Ernie O'Malley: Mayo-Born Freedom Fighter and Writer

Ernie O' Malley was born in Castlebar on the 26th of May 1897. His family moved to Dublin in 1906. He was educated at O'Connell's Schools and attended UCD, where he studied medicine.

He was a member of The Irish Volunteers and he joined the rebels on the Thursday of the Easter Rising in 1916 and was interned following the collapse of the rising.

He was staff captain in the IRA during the War of Independence and he held a roving commission as an organiser for Michael Collins.

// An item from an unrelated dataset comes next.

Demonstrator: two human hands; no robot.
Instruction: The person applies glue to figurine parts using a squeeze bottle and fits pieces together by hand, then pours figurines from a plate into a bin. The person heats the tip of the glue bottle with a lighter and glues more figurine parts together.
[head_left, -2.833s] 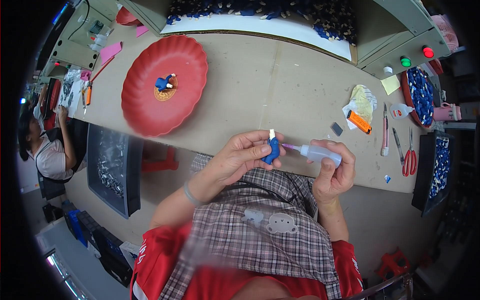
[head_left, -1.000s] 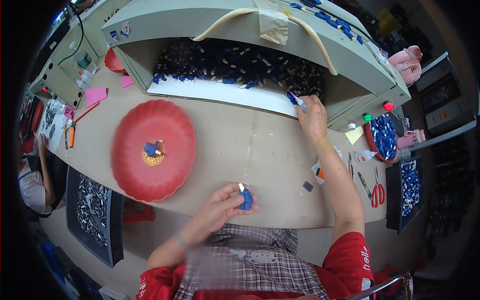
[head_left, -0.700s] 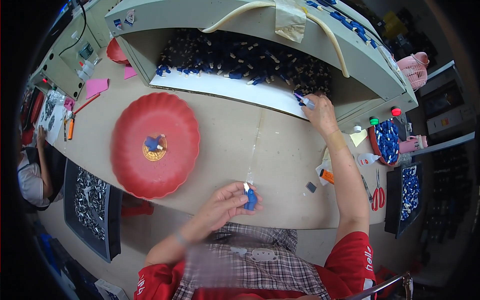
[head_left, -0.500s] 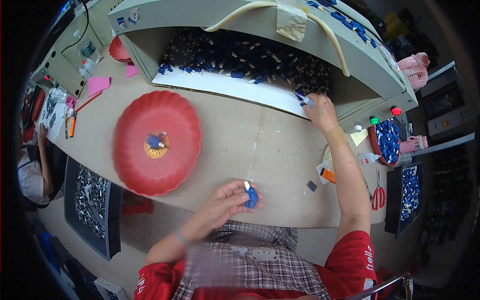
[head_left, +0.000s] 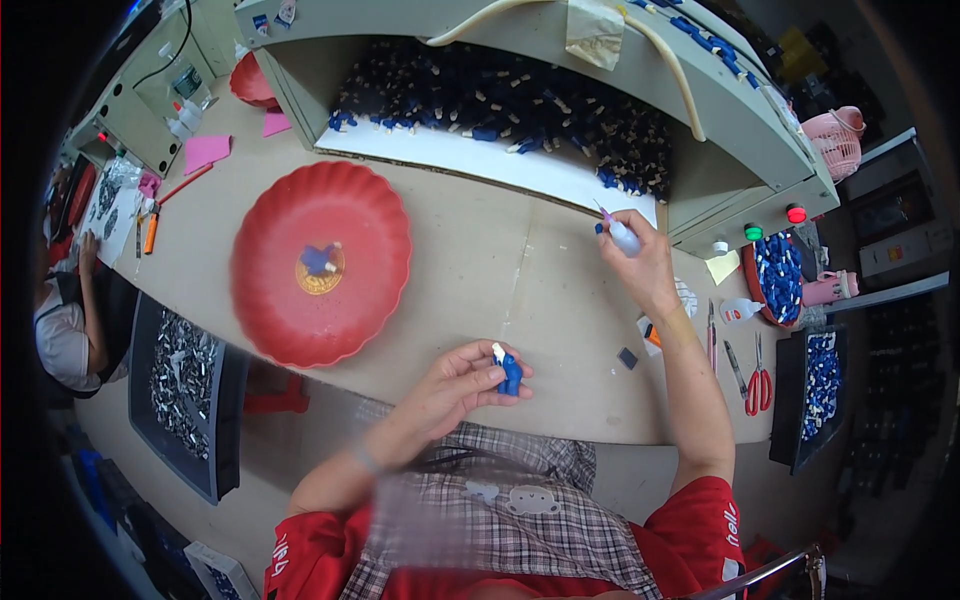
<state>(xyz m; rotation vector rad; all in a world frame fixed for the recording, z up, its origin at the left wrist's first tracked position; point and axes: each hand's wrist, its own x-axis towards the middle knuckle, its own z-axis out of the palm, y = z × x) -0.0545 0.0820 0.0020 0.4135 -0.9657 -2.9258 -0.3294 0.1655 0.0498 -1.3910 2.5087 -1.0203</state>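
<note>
Over the table's front edge, my left hand (head_left: 462,388) pinches a small blue piece with a whitish tip (head_left: 508,372) between thumb and fingers. My right hand (head_left: 645,262) is closed around a small squeeze bottle (head_left: 624,238) with a thin purple nozzle, just in front of the box opening. A tiny dark blue bit (head_left: 600,229) shows at its fingertips; how it is held I cannot tell. Left of my hands stands a red scalloped bowl (head_left: 375,300) with a few blue pieces (head_left: 320,261) on its bottom.
Many blue pieces (head_left: 500,95) lie inside the open grey box (head_left: 720,150). On the right are red scissors (head_left: 759,390), tweezers (head_left: 737,370), another squeeze bottle (head_left: 740,310) and a full bowl (head_left: 745,275). At far left sits a co-worker (head_left: 75,330) by a bin of metal parts (head_left: 180,385).
My right hand has drawn back from the box opening toward me, with the squeeze bottle still in it. My left hand holds the blue piece in nearly the same place; the view has shifted slightly.
</note>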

At the request of Sean Treacy, he was attached to the 3rd Tipperary Brigade and. He took part in the attack of Hollyford barracks (10-11 May 1920) and was wounded during an attack on Rear Cross Barracks (11th. July).

While serving in Co. Kilkenny, he was captured and imprisoned under the name of Bernard Stewart (in spite of torture he refused to reveal his identity). He escaped in February 1921 and took command of the 2nd. Southern Division.

O' Malley was the first Divisional Commander to reject the Treaty and repudiate the Provisional government. He raided Clonmel barracks on 26th Feb 1922 and this provoked a protest from the British to the Provisional Government.

He was O/C, HQ Section of the garrison at the Four Courts, which was occupied on February 14th, 1922 and he remained in the building after the bombardment by the Provisional Government on 28th. June. He was one of the last to leave and while there triggered off an explosion that destroyed the Public Records Office. He was captured and almost immediately escaped. The civil war spread and he took part in a raid on Enniscorthy Castle.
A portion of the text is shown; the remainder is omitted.